§ EXERCISE DESCRIPTION: Every entry should be repeated exactly as written.

[Records from a data source]
===============

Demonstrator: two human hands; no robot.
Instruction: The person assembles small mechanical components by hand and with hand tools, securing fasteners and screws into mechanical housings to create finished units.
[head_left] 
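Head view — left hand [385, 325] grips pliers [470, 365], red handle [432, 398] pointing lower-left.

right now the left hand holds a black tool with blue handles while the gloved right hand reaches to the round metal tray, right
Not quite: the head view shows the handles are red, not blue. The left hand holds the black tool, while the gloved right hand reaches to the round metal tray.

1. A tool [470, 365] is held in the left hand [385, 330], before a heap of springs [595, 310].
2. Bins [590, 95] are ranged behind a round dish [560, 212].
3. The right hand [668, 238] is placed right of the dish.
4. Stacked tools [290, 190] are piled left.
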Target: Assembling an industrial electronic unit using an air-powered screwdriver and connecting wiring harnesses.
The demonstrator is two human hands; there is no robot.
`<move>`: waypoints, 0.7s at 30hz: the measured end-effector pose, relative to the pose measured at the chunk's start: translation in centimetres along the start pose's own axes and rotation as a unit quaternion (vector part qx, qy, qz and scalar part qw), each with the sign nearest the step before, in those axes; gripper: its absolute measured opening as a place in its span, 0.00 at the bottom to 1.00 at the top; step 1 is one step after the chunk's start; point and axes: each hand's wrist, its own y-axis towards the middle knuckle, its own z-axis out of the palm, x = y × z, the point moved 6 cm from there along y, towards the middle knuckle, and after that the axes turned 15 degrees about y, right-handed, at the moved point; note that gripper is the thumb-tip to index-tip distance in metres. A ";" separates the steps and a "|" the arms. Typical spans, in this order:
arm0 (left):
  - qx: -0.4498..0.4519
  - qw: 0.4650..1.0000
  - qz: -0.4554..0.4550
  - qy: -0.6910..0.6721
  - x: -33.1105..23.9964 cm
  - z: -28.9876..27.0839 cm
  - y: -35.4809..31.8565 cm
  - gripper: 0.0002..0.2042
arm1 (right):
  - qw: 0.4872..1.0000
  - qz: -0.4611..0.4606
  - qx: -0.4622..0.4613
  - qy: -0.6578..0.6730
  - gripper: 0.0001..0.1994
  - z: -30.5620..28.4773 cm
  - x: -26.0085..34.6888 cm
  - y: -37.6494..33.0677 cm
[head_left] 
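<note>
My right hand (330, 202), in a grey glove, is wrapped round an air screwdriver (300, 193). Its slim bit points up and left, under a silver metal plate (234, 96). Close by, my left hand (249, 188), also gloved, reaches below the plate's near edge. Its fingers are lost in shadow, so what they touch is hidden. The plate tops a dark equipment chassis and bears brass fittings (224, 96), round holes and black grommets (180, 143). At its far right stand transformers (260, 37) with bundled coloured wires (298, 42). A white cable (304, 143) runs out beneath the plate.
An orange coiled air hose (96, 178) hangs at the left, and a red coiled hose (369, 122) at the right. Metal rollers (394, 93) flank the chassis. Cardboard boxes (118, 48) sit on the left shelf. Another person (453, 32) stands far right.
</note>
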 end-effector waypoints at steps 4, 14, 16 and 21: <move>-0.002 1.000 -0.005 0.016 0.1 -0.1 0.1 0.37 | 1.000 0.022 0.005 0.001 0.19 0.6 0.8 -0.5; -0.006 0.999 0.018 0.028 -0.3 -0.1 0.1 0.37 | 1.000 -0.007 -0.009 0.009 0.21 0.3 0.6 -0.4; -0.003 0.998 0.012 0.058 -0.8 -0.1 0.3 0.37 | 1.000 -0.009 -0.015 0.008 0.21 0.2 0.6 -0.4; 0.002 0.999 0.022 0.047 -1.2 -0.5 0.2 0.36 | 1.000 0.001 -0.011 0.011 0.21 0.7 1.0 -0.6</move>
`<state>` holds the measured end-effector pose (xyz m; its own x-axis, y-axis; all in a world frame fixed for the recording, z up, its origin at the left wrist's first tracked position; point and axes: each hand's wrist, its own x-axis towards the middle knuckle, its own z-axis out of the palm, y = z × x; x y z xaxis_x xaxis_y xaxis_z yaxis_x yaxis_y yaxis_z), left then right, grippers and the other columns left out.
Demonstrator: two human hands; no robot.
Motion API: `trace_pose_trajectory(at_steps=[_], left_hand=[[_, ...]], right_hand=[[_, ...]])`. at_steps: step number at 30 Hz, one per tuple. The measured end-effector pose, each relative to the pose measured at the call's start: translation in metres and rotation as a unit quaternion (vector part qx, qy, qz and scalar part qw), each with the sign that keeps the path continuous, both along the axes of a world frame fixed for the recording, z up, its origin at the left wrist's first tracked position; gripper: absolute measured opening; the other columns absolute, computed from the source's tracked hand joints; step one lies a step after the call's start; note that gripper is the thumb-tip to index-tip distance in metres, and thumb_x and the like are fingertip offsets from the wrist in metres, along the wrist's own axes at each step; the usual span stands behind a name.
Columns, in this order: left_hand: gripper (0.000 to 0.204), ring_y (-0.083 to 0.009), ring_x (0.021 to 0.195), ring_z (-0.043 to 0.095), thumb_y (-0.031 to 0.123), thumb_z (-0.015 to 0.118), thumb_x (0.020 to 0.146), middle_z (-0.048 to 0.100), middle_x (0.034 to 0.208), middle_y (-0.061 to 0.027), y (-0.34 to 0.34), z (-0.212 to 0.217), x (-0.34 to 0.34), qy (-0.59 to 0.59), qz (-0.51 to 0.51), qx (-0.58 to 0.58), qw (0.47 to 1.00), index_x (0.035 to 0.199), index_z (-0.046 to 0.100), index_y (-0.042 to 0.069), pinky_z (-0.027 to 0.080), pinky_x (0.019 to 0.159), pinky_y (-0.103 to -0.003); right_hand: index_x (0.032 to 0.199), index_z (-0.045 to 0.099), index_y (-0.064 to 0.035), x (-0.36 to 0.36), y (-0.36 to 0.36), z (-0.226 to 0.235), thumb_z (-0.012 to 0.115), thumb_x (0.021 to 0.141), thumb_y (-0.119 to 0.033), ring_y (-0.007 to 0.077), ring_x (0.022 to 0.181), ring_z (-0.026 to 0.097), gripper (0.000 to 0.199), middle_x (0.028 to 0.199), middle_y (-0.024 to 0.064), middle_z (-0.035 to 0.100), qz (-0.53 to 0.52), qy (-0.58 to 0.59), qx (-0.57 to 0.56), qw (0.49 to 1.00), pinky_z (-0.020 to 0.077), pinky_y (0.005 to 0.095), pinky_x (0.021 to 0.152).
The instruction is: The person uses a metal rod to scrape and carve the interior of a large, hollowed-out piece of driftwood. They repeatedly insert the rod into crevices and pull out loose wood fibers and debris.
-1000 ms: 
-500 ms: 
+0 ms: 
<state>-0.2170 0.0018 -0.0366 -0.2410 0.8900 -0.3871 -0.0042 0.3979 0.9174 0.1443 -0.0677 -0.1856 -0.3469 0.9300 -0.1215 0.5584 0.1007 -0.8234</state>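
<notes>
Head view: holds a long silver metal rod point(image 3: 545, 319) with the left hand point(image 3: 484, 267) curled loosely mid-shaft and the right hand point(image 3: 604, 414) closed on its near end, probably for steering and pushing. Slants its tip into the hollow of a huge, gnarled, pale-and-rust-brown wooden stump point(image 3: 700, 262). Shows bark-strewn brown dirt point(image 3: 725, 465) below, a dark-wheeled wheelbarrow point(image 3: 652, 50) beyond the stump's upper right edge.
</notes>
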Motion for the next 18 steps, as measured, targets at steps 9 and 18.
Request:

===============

§ TASK RESULT:
Demonstrator: two human hands; no robot.
Instruction: The person assembles small mechanical components by hand and with hand tools, securing fasteners and screws into mechanical housings to create finished units.
[head_left] 
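Head view — left hand [385, 325] grips pliers [470, 365], red handle [432, 398] pointing lower-left.

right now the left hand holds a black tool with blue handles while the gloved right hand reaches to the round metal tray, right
Not quite: the head view shows the handles are red, not blue. The left hand holds the black tool, while the gloved right hand reaches to the round metal tray.

1. A tool [470, 365] is held in the left hand [385, 330], before a heap of springs [595, 310].
2. Bins [590, 95] are ranged behind a round dish [560, 212].
3. The right hand [668, 238] is placed right of the dish.
4. Stacked tools [290, 190] are piled left.
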Target: Assembling an industrial electronic unit using an air-powered screwdriver and connecting wiring harnesses.
The demonstrator is two human hands; there is no robot.
`<move>`: waypoints, 0.7s at 30hz: the measured end-effector pose, relative to the pose measured at the chunk's start: translation in centimetres along the start pose's own axes and rotation as a unit quaternion (vector part qx, qy, qz and scalar part qw), each with the sign nearest the step before, in those axes; gripper: its absolute measured opening as a place in its span, 0.00 at the bottom to 1.00 at the top; step 1 is one step after the chunk's start; point and axes: each hand's wrist, its own y-axis towards the middle knuckle, its own z-axis out of the palm, x = y × z, the point moved 6 cm from there along y, towards the middle knuckle, and after that the axes turned 15 degrees about y, right-handed, at the moved point; note that gripper is the thumb-tip to index-tip distance in metres. A ";" separates the steps and a "|" the arms. Typical spans, in this order:
arm0 (left):
  - qx: -0.4498..0.4519
  - qw: 0.4650..1.0000
  - qz: -0.4554..0.4550
  - qy: -0.6910..0.6721
  - x: -33.1105..23.9964 cm
  - z: -28.9876..27.0839 cm
  - y: -35.4809..31.8565 cm
  - gripper: 0.0002..0.2042
arm1 (right):
  - qw: 0.4872..1.0000
  - qz: -0.4611..0.4606
  - qx: -0.4622..0.4613
  - qy: -0.6578..0.6730
  - gripper: 0.0001..0.1994
  - z: -30.5620..28.4773 cm
  - x: -26.0085..34.6888 cm
  - y: -37.6494..33.0677 cm
[head_left] 
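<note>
My right hand (330, 202), in a grey glove, is wrapped round an air screwdriver (300, 193). Its slim bit points up and left, under a silver metal plate (234, 96). Close by, my left hand (249, 188), also gloved, reaches below the plate's near edge. Its fingers are lost in shadow, so what they touch is hidden. The plate tops a dark equipment chassis and bears brass fittings (224, 96), round holes and black grommets (180, 143). At its far right stand transformers (260, 37) with bundled coloured wires (298, 42). A white cable (304, 143) runs out beneath the plate.
An orange coiled air hose (96, 178) hangs at the left, and a red coiled hose (369, 122) at the right. Metal rollers (394, 93) flank the chassis. Cardboard boxes (118, 48) sit on the left shelf. Another person (453, 32) stands far right.
</note>
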 end-effector waypoints at steps 4, 14, 16 and 21: <move>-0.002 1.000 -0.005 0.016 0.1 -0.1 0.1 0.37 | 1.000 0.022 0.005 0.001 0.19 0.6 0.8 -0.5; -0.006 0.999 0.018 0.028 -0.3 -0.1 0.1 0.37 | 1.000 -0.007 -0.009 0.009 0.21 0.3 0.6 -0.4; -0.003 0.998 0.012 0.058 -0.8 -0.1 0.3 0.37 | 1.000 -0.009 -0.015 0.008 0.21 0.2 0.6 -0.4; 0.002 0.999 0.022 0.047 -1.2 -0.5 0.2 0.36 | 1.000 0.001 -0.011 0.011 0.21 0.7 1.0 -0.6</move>
`<state>` holds the measured end-effector pose (xyz m; its own x-axis, y-axis; all in a world frame fixed for the recording, z up, its origin at the left wrist's first tracked position; point and axes: each hand's wrist, its own x-axis towards the middle knuckle, its own z-axis out of the palm, y = z × x; x y z xaxis_x xaxis_y xaxis_z yaxis_x yaxis_y yaxis_z), left then right, grippers and the other columns left out.
Demonstrator: two human hands; no robot.
Motion API: `trace_pose_trajectory(at_steps=[_], left_hand=[[_, ...]], right_hand=[[_, ...]])`. at_steps: step number at 30 Hz, one per tuple. The measured end-effector pose, each relative to the pose measured at the call's start: translation in metres and rotation as a unit quaternion (vector part qx, qy, qz and scalar part qw), each with the sign that keeps the path continuous, both along the axes of a world frame fixed for the recording, z up, its origin at the left wrist's first tracked position; gripper: absolute measured opening; the other columns absolute, computed from the source's tracked hand joints; step one lies a step after the call's start; note that gripper is the thumb-tip to index-tip distance in metres, and thumb_x and the like are fingertip offsets from the wrist in metres, along the wrist's own axes at each step; the usual span stands behind a name.
Columns, in this order: left_hand: gripper (0.000 to 0.204), ring_y (-0.083 to 0.009), ring_x (0.021 to 0.195), ring_z (-0.043 to 0.095), thumb_y (-0.031 to 0.123), thumb_z (-0.015 to 0.118), thumb_x (0.020 to 0.146), middle_z (-0.048 to 0.100), middle_x (0.034 to 0.208), middle_y (-0.061 to 0.027), y (-0.34 to 0.34), z (-0.212 to 0.217), x (-0.34 to 0.34), qy (-0.59 to 0.59), qz (-0.51 to 0.51), qx (-0.58 to 0.58), qw (0.47 to 1.00), index_x (0.035 to 0.199), index_z (-0.046 to 0.100), index_y (-0.042 to 0.069), pinky_z (-0.027 to 0.080), pinky_x (0.019 to 0.159), pinky_y (-0.103 to -0.003); right_hand: index_x (0.032 to 0.199), index_z (-0.045 to 0.099), index_y (-0.064 to 0.035), x (-0.36 to 0.36), y (-0.36 to 0.36), z (-0.226 to 0.235), thumb_z (-0.012 to 0.115), thumb_x (0.021 to 0.141), thumb_y (-0.119 to 0.033), ring_y (-0.007 to 0.077), ring_x (0.022 to 0.181), ring_z (-0.026 to 0.097), gripper (0.000 to 0.199), middle_x (0.028 to 0.199), middle_y (-0.024 to 0.064), middle_z (-0.035 to 0.100), qz (-0.53 to 0.52), qy (-0.58 to 0.59), qx (-0.57 to 0.56), qw (0.49 to 1.00), pinky_z (-0.020 to 0.077), pinky_y (0.005 to 0.095), pinky_x (0.021 to 0.152).
The instruction is: The person uses a metal rod to scrape and carve the interior of a large, hollowed-out piece of driftwood. They repeatedly insert the rod into crevices and pull out loose wood fibers and debris.
-1000 ms: 
-500 ms: 
+0 ms: 
<state>-0.2170 0.0018 -0.0366 -0.2410 0.8900 -0.3871 -0.0042 0.3979 0.9174 0.1443 -0.0677 -0.1856 -0.3469 0.9300 -0.1215 0.5584 0.1007 -0.8234</state>
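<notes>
Head view: holds a long silver metal rod point(image 3: 545, 319) with the left hand point(image 3: 484, 267) curled loosely mid-shaft and the right hand point(image 3: 604, 414) closed on its near end, probably for steering and pushing. Slants its tip into the hollow of a huge, gnarled, pale-and-rust-brown wooden stump point(image 3: 700, 262). Shows bark-strewn brown dirt point(image 3: 725, 465) below, a dark-wheeled wheelbarrow point(image 3: 652, 50) beyond the stump's upper right edge.
</notes>
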Motion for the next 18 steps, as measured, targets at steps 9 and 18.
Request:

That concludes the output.